3. UPSETS
After I finished balling, I just sat there on my bed thinking of Ryan and how furious I’d become at him for not being there for me. I also thought of tonight—Ryan said he was coming back to further the transformation. But he didn’t say when he was coming. Maybe I would wake up when he came. But I hadn’t woken up the past two nights. I really wanted to see him, though. I knew he wouldn’t approve, but I had to wait up for him. I had to talk to him. Or, I had to at least see him.
I glanced at my bedside clock. It read 6:32. I sighed. I would probably have to at least wait until midnight, maybe later.
I thought of what I could do to pass the time. I decided I’d go to sleep now, set my alarm for ten o’clock, which was when I usually went to bed, then do something to keep myself awake until Ryan came at whatever time he did.
I changed into a different pair of pajamas (I still had my ones from last night on) and got into bed. I lied there thinking for a while of what I would say and do when Ryan finally showed up. I also thought about what he would say and do. I was a little afraid he would get angry with me, but I had to risk it. If I did not see him again tonight, I didn’t know when I’d see him again. Or if I’d ever see him aga—
Beep. Beep. Beep-beep-beep-beep. Beep-beep-beep-beep. Beep-beep-beep-beep-BEEP-BEEP-BEEP-BEE—
My hand came down on my alarm. 10:00.
I did not want to fall back asleep, so I got out of bed, went into the bathroom, and splashed my face with cold water. Then I went back in my room, jumped around a bit, opened the window to let some freezing air in, and finally sat on the edge of my bed to think.
What am I going to do? I thought. The book we were reading in English wasn’t particularly exciting, so I knew I’d fall asleep again if I tried to read. Hmmm. Honestly, I couldn’t think of anything I wanted to do at the moment that didn’t involve Ryan.

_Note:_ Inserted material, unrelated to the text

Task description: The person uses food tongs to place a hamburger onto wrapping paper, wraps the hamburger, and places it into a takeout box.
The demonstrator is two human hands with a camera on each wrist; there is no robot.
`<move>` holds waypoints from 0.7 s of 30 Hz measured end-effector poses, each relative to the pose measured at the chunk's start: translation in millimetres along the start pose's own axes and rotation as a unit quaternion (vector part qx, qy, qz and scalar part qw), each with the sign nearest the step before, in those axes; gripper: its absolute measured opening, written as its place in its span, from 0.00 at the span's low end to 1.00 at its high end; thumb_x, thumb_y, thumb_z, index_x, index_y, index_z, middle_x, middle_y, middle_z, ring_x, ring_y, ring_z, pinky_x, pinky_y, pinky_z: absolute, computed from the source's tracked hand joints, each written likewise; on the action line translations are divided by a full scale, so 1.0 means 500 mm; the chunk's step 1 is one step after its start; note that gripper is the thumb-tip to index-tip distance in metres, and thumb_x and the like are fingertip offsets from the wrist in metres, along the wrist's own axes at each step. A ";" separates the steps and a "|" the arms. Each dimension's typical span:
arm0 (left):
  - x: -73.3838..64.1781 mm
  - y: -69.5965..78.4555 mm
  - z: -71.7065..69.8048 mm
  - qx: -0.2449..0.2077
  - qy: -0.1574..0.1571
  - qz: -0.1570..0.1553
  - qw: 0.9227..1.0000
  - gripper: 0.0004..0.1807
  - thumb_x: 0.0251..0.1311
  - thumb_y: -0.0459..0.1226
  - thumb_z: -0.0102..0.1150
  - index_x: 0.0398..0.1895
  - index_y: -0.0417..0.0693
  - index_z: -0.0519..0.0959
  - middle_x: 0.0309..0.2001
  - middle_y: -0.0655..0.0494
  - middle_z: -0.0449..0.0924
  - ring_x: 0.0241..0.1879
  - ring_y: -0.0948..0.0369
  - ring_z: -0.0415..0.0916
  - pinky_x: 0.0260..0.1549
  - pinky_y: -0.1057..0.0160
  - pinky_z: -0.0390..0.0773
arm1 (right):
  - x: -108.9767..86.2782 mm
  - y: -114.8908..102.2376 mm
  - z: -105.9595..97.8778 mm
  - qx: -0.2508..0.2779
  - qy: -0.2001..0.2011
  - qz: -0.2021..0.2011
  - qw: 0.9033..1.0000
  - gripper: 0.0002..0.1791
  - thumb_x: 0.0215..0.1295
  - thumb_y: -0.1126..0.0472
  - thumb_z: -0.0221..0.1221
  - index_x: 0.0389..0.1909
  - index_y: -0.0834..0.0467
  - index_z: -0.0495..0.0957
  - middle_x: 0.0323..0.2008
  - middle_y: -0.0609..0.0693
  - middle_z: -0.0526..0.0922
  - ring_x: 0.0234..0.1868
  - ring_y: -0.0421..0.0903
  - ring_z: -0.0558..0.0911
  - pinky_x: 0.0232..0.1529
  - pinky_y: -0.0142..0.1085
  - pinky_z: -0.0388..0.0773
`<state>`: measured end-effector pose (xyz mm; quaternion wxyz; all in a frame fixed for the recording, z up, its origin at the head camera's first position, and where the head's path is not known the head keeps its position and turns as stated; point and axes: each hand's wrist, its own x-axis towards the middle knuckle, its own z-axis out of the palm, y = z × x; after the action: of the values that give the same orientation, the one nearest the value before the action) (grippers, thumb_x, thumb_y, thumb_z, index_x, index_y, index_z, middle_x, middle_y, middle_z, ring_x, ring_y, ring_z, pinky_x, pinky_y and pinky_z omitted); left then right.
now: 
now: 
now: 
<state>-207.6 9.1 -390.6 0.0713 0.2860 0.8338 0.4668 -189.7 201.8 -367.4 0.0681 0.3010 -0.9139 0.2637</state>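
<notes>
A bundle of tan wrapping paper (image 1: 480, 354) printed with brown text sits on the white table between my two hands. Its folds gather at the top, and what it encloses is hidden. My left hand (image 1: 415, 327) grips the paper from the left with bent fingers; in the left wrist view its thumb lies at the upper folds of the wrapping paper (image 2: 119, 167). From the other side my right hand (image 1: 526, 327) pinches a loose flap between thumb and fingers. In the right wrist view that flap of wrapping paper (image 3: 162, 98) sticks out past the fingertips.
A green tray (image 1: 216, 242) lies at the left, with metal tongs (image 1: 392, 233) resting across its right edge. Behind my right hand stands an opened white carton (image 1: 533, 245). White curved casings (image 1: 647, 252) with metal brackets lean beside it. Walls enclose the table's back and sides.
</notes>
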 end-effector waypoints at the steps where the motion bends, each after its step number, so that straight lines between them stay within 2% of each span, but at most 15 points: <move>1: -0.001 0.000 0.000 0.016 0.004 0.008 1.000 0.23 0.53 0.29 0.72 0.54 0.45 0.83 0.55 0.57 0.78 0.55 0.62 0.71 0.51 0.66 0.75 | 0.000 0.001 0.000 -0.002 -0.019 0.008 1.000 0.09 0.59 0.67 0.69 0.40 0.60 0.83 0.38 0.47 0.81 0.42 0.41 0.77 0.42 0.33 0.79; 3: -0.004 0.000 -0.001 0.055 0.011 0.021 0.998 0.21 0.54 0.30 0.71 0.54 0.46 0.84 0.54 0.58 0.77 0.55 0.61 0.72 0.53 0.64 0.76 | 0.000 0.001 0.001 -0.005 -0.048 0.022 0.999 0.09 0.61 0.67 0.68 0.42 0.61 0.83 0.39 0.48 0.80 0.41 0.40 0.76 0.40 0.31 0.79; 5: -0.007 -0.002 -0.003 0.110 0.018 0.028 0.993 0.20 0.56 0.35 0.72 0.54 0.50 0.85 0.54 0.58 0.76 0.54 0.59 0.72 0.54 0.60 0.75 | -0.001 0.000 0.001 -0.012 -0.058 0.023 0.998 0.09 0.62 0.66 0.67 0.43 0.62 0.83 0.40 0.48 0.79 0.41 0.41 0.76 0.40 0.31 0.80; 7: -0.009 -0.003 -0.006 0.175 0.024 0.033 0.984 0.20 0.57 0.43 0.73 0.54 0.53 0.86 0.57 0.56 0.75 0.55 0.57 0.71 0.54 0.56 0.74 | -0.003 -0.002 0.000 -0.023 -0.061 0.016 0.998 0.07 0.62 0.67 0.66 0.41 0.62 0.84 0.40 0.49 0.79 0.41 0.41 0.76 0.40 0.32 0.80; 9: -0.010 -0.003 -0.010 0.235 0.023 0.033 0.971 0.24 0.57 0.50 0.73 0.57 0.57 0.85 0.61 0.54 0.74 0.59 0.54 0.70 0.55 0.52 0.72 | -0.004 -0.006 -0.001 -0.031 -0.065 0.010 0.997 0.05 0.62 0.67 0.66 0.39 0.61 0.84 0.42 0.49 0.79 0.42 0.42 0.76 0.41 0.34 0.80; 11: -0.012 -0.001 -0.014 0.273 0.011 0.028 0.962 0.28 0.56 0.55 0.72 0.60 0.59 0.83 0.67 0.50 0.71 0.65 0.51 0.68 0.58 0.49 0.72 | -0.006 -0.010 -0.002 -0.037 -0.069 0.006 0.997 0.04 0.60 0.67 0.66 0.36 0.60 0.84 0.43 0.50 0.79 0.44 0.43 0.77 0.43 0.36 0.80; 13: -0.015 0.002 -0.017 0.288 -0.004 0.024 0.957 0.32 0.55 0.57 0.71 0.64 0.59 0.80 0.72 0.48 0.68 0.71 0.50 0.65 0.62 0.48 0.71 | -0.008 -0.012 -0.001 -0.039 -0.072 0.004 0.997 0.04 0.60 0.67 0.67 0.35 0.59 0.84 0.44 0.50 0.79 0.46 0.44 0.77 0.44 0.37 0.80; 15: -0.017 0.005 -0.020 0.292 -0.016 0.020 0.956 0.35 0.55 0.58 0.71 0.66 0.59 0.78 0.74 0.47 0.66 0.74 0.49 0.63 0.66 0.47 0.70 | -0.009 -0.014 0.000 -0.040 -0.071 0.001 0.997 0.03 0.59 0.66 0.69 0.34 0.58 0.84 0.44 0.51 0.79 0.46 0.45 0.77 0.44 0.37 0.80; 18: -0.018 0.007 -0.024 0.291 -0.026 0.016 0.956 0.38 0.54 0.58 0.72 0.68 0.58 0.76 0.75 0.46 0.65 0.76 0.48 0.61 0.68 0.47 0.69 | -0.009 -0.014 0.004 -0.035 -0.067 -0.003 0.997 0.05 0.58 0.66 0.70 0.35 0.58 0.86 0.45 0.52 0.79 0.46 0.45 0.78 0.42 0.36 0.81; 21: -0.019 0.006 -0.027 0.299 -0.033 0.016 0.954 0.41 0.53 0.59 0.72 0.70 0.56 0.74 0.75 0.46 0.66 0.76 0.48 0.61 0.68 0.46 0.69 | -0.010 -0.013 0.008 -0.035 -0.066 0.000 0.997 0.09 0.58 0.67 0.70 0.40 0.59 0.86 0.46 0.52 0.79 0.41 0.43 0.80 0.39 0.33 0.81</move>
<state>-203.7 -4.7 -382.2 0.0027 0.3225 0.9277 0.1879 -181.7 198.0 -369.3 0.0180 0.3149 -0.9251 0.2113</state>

All of a sudden, a gust of freezing night wind blew through my open window. I shivered. Then a thought came to me.
I wrote on a piece of paper:
Dad,
Couldn’t sleep. Went for a walk. Be back soon.
-Emma
I put the note on my bed, just in case my dad decided to check on me. Then I got dressed and quietly snuck down the stairs. Thank goodness I had left my snow boots out by the door; rattling around in the closet would run the risk of waking my dad up. Although, he was usually a heavy sleeper.
After I put on my boots, I grabbed my car keys, unlocked the door and snuck outside, quickly closing it behind me.
Luckily, it wasn’t very windy out-just a small breeze here and there. And it wasn’t snowing. That was always a plus.
I jogged down the driveway to my car and unlocked it. I pulled my heavy winter coat out of the backseat. Just because it wasn’t windy, didn’t mean it wasn’t cold.
I had to walk in the street because not everyone had shoveled their sidewalks yet. I let the streetlamps guide me to my destination.
It was only about a ten minute walk to get where I was going—the old theater. The Gunnison Theater of Performing Arts had been the highlight of the city for years. That was pretty much all there was to do—act in plays, or watch people act in plays. I never acted in any (I never did well in front of crowds) but I loved to watch plays. There would be several different plays and musicals every year, and I’d see them all.
Two years ago, when Gunnison built a new theater, the old one was just kind of abandoned. The city council spent enough money building a new theater; they didn’t have enough money to tear down the old one. So they just left it there. It’s all boarded up so homeless people or drug dealers can’t live there or anything, but I know a way in. And I use it to my advantage…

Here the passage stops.